WORK TO BE COMPLETED>
Please restate the data that follows, leaving every word in place.

RECORDED INFORMATION>
▽
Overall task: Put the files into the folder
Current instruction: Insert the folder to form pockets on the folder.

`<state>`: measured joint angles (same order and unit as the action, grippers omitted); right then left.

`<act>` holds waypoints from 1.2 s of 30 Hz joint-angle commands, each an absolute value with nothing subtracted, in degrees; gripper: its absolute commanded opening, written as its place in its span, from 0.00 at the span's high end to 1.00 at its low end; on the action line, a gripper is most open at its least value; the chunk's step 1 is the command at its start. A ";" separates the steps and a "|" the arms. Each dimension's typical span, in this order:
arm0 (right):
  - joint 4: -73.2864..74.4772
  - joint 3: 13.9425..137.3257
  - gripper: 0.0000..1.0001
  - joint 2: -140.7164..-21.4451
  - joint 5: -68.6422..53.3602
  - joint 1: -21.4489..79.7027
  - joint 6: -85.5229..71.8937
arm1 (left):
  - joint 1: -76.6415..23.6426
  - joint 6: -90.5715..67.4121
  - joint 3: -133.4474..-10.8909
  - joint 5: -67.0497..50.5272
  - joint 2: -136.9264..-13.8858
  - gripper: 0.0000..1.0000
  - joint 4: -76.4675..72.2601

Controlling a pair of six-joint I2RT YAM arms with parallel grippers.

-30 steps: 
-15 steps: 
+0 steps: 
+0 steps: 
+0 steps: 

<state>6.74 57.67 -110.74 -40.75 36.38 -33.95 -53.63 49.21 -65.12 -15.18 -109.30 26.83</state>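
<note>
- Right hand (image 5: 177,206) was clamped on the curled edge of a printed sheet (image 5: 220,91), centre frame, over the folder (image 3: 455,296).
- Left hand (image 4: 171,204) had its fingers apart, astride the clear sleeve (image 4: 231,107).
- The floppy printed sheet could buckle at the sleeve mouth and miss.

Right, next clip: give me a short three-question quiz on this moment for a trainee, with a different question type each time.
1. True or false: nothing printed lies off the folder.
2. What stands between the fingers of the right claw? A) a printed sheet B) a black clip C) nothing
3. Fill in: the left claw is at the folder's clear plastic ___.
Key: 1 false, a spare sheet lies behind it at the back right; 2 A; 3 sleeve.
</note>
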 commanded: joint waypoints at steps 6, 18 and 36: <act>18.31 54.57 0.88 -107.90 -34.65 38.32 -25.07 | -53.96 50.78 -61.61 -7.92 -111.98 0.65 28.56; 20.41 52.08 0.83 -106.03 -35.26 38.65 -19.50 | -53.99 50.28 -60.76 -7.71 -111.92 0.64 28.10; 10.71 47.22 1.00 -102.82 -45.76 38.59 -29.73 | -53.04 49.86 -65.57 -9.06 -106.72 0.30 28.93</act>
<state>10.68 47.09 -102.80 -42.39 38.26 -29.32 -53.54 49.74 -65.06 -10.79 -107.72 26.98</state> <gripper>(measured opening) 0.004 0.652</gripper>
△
COMPLETED EXERCISE>
Overall task: Put the files into the folder
Current instruction: Insert the folder to form pockets on the folder.

`<state>`: measured joint angles (same order and unit as the action, grippers omitted); right then left.

`<act>` holds waypoints from 1.2 s of 30 Hz joint-angle commands, each an absolute value with nothing subtracted, in degrees; gripper: its absolute commanded opening, written as its place in its span, from 0.00 at the span's high end to 1.00 at its low end; on the action line, a gripper is most open at its least value; the chunk's step 1 is the command at its start. A ";" separates the steps and a "|" the arms. Each dimension's typical span, in this order:
arm0 (right):
  - joint 4: -73.2864..74.4772
  - joint 3: 13.9425..137.3257
  - gripper: 0.0000..1.0001
  - joint 2: -140.7164..-21.4451
  - joint 5: -68.6422..53.3602
  - joint 1: -21.4489..79.7027
  - joint 6: -85.5229..71.8937
arm1 (left):
  - joint 1: -76.6415..23.6426
  - joint 6: -90.5715..67.4121
  - joint 3: -133.4474..-10.8909
  - joint 5: -67.0497..50.5272
  - joint 2: -136.9264..-13.8858
  - gripper: 0.0000..1.0000
  - joint 4: -76.4675..72.2601

Controlling a pair of six-joint I2RT YAM arms with parallel grippers.

-30 steps: 
-15 steps: 
+0 steps: 
+0 steps: 
+0 steps: 

<state>6.74 57.67 -110.74 -40.75 36.38 -33.95 -53.63 49.21 -65.12 -15.18 -109.30 26.83</state>
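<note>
- Right hand (image 5: 177,206) was clamped on the curled edge of a printed sheet (image 5: 220,91), centre frame, over the folder (image 3: 455,296).
- Left hand (image 4: 171,204) had its fingers apart, astride the clear sleeve (image 4: 231,107).
- The floppy printed sheet could buckle at the sleeve mouth and miss.

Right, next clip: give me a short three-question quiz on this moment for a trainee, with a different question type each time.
1. True or false: nothing printed lies off the folder.
2. What stands between the fingers of the right claw? A) a printed sheet B) a black clip C) nothing
3. Fill in: the left claw is at the folder's clear plastic ___.
Key: 1 false, a spare sheet lies behind it at the back right; 2 A; 3 sleeve.
</note>
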 commanded: joint waypoints at steps 6, 18 and 36: <act>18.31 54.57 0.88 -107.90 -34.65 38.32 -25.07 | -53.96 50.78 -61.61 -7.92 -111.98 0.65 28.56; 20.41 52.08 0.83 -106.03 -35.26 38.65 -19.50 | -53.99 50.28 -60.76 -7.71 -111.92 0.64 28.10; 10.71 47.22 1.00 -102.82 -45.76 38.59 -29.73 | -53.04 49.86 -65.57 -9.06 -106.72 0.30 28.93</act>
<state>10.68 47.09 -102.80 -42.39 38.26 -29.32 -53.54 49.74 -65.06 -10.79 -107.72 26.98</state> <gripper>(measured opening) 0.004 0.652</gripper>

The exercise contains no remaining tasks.